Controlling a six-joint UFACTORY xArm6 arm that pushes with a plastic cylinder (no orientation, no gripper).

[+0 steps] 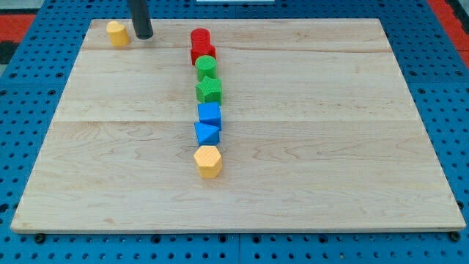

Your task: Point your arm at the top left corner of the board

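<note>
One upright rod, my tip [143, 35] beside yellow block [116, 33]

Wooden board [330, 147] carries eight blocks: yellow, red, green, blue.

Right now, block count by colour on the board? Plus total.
Red: 2, a red cylinder and a red block touching it
Green: 2, upper green block, lower green block
Blue: 2, blue cube, blue triangular block
Yellow: 2, yellow hexagonal block, small yellow block at the view's top left, just left of my tip
Total: 8
</note>
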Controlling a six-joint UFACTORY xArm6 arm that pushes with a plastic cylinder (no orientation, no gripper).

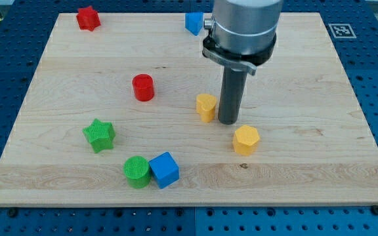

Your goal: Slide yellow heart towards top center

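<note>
The yellow heart (207,106) lies a little right of the board's middle. My tip (228,122) rests on the board just to the heart's right, very close to it or touching. A yellow hexagon (246,139) lies below and right of my tip, a small gap away. The arm's grey body (245,29) rises above the rod and hides part of the board's top centre.
A red cylinder (143,87) lies left of the heart. A red star (88,18) is at the top left. A blue block (193,22) sits at the top centre, partly behind the arm. A green star (100,135), green cylinder (136,172) and blue cube (164,170) lie at the lower left.
</note>
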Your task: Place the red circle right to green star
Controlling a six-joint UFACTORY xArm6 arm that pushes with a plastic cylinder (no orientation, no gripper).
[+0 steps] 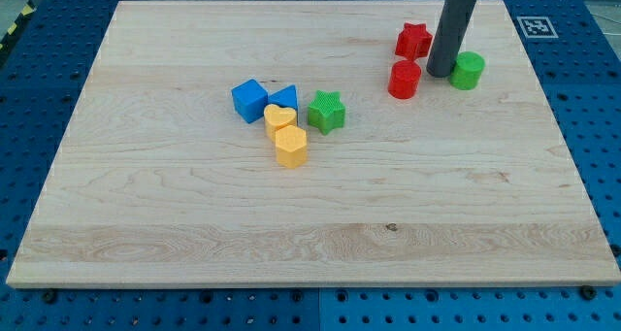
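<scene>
Straight, smooth dark grey rod, round in section and plain of markings, widening at the view's top into a paler grey collar, running down to my tip (pixel 439 75), a flat blunt end of equal width.

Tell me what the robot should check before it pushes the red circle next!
1. Find the red circle: ok, it sits near the view's top right.
2. Find the green star: ok, it is mid-board, beside the blue blocks and yellow blocks.
3. My tip on the correct side: ok, it stands just to the view's right of the red circle, so it could push leftwards.
4. Tip touching the circle: cannot tell, they look very close.
5. Path to the star's right side: ok, no block lies between.
6. Neighbours out of the way: not ok, the green circle and the red star sit close to the tip.
</scene>
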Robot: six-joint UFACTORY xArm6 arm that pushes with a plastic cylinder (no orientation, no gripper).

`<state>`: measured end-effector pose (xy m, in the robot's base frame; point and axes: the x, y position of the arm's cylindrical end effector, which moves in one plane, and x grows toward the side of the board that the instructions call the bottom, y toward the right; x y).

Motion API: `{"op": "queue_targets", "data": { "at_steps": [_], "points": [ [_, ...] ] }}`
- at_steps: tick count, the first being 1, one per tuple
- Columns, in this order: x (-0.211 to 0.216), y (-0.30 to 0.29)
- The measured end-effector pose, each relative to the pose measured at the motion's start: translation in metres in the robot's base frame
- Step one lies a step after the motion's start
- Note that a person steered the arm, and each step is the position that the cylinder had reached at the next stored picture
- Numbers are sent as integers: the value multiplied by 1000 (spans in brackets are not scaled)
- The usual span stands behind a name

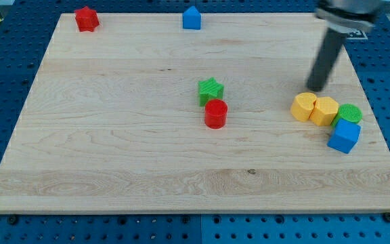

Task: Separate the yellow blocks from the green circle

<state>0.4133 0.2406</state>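
My tip (316, 89) is resting on the bench (114, 149) just above the two yellow blocks, not touching them. There is no gripper, only the rod. The rounded yellow block (303, 106) is touching the yellow hexagon (325, 110), which is pressing against the green circle (349, 113). A blue cube (344, 135) is sitting against the circle's lower edge.

Yellow blocks (315, 108), green circle (350, 113), pale wooden board (114, 135).
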Motion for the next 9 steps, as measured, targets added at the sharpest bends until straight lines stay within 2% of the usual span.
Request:
{"op": "queue_targets", "data": {
  "at_steps": [1, 3, 5, 7, 9],
  "points": [
    [13, 21],
    [41, 9],
    [66, -19],
    [69, -62],
    [141, -70]
  ]
}}
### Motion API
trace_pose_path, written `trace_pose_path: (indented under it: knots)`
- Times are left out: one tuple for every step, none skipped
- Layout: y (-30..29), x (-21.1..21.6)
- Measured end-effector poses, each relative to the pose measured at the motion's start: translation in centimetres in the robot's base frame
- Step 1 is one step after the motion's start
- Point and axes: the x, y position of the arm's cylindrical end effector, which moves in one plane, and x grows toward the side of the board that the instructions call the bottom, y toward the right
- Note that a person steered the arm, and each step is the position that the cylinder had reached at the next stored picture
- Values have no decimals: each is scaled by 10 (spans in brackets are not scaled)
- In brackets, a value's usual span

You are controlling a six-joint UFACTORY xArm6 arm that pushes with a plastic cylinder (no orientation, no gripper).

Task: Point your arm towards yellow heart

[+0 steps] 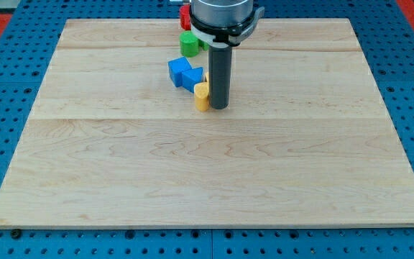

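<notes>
So going from the view's left: that whole side of the wooden board (121, 180) is bare, nothing to work with there. First thing you hit is the blue block (184, 73), kind of a chunky irregular shape, sitting up toward the view's top, a bit left of centre. Just above and to its right is a green block (189, 44), looks roundish, and peeking out right at the board's top edge is a red block (185, 16), mostly hidden by the arm so I can't tell the shape.

Then the target: the yellow heart (203, 96) sits just right of the blue block, touching it or near enough. My tip (218, 108) is down on the board right beside the heart on its right side, looks like contact or a hair off, can't say for sure. There's no gripper on this rig, just the plain rod, so nothing to open or close.

My read: the pointing step is basically at its end. If anything's left, it's a tiny nudge leftward at most, and gently, because pushing further would shove the heart into the blue block.
</notes>
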Motion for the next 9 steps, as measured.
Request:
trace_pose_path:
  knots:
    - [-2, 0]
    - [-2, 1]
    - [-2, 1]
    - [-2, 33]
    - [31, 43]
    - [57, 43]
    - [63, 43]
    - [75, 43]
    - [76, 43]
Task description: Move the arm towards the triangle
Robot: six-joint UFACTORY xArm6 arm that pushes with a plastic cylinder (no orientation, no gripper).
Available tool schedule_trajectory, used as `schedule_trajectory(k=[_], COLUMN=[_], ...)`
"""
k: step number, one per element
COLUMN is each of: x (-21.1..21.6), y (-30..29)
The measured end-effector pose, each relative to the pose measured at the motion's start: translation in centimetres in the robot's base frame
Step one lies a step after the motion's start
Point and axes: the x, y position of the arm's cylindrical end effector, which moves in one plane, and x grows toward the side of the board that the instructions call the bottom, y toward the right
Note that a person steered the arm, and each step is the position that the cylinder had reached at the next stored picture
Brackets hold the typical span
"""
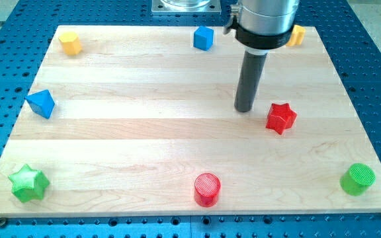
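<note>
The blue triangle block [41, 103] lies near the left edge of the wooden board [144, 139]. My tip [245, 109] rests on the board right of centre, far to the right of the triangle. The red star [281, 118] sits just right of my tip, a small gap apart.
A yellow hexagon block [70, 42] is at the top left, a blue cube [204, 38] at the top centre, a yellow block [297, 35] partly hidden behind the arm at the top right. A green star [28, 183], red cylinder [208, 189] and green cylinder [358, 179] line the bottom.
</note>
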Motion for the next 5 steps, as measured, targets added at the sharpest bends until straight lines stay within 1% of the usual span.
schedule_trajectory(k=[5], x=[0.0], y=[-15.3])
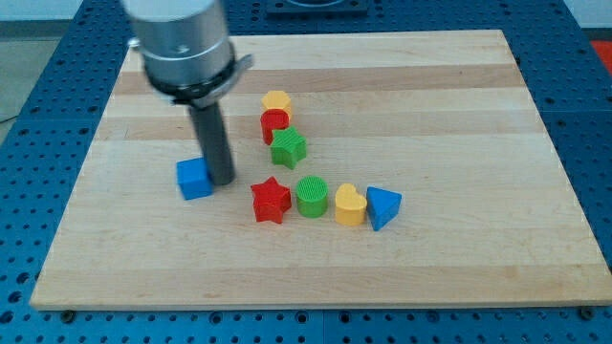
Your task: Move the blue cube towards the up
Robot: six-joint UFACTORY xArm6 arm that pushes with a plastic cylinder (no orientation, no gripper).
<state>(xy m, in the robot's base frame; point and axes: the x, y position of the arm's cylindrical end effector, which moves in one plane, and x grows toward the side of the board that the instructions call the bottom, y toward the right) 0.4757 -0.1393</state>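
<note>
The blue cube (pixel 194 179) lies on the wooden board (pixel 440 105), left of the middle. My tip (pixel 221 179) stands right against the cube's right side, touching or almost touching it. The dark rod rises from there to the silver arm body at the view's top left.
A yellow block (pixel 276 100), a red block (pixel 274 123) and a green star (pixel 288 147) form a column right of the rod. Below them run a red star (pixel 271 200), a green cylinder (pixel 312 197), a yellow heart (pixel 350 204) and a blue triangle (pixel 382 206).
</note>
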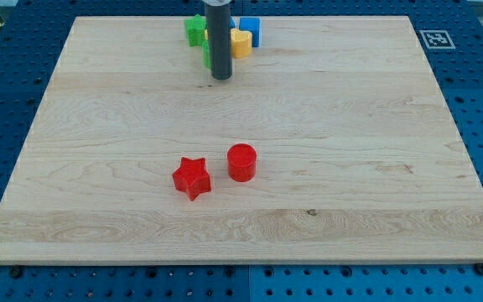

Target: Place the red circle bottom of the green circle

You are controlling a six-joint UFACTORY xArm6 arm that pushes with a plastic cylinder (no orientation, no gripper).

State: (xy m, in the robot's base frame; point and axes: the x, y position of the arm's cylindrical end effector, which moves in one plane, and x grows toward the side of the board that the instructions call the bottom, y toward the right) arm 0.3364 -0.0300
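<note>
Our tip (220, 78), a bare rod holding nothing, stands far up the table (376, 168) beside the green blocks (195, 30), with the red circle (242, 162) well nearer, slightly right.

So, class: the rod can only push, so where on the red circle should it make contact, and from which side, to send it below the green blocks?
Press my tip against the red circle on its curved wall facing the view's bottom, slightly right of centre. The round wall slips off-line easily, so push through its middle, up and a little left toward the green block. The red star sits left, clear of that path.
</note>
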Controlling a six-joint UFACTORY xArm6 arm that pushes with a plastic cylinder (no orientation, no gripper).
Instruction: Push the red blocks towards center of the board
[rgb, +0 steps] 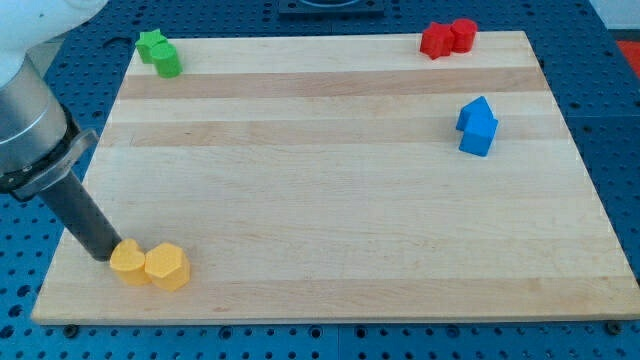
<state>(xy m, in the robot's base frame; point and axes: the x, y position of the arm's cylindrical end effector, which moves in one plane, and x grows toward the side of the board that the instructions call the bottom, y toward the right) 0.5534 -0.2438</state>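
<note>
Resting beside yellow blocks (149, 264), my tip (108, 257), far from red blocks (447, 38)

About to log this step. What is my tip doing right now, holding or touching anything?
My tip: holds nothing; a bare rod at the board's lower left, against the yellow blocks, far from the red blocks.

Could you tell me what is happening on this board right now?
An arm with a rod is meant to push the red blocks toward the board's centre. They sit untouched at the view's top right. My tip is at the bottom left, against the yellow blocks. Green blocks sit top left, blue blocks right.
</note>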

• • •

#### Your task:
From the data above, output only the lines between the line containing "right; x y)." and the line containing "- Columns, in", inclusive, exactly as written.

#### Written answer:
`<state>`: measured end-effector pose (xy m, in the robot's base frame; point and axes: the x, y position of the arm's cylindrical end effector, which moves in one plane, and x grows toward the side of the board that the instructions call the bottom, y toward the right; x y).

Motion API: `{"op": "queue_targets", "data": { "at_steps": [_], "points": [ [_, ...] ] }}`
- at_steps: tick count, the first being 1, one per tuple
- Columns, in this order: x (-0.211 to 0.216), y (-0.30 to 0.29)

What precedes this is the full answer.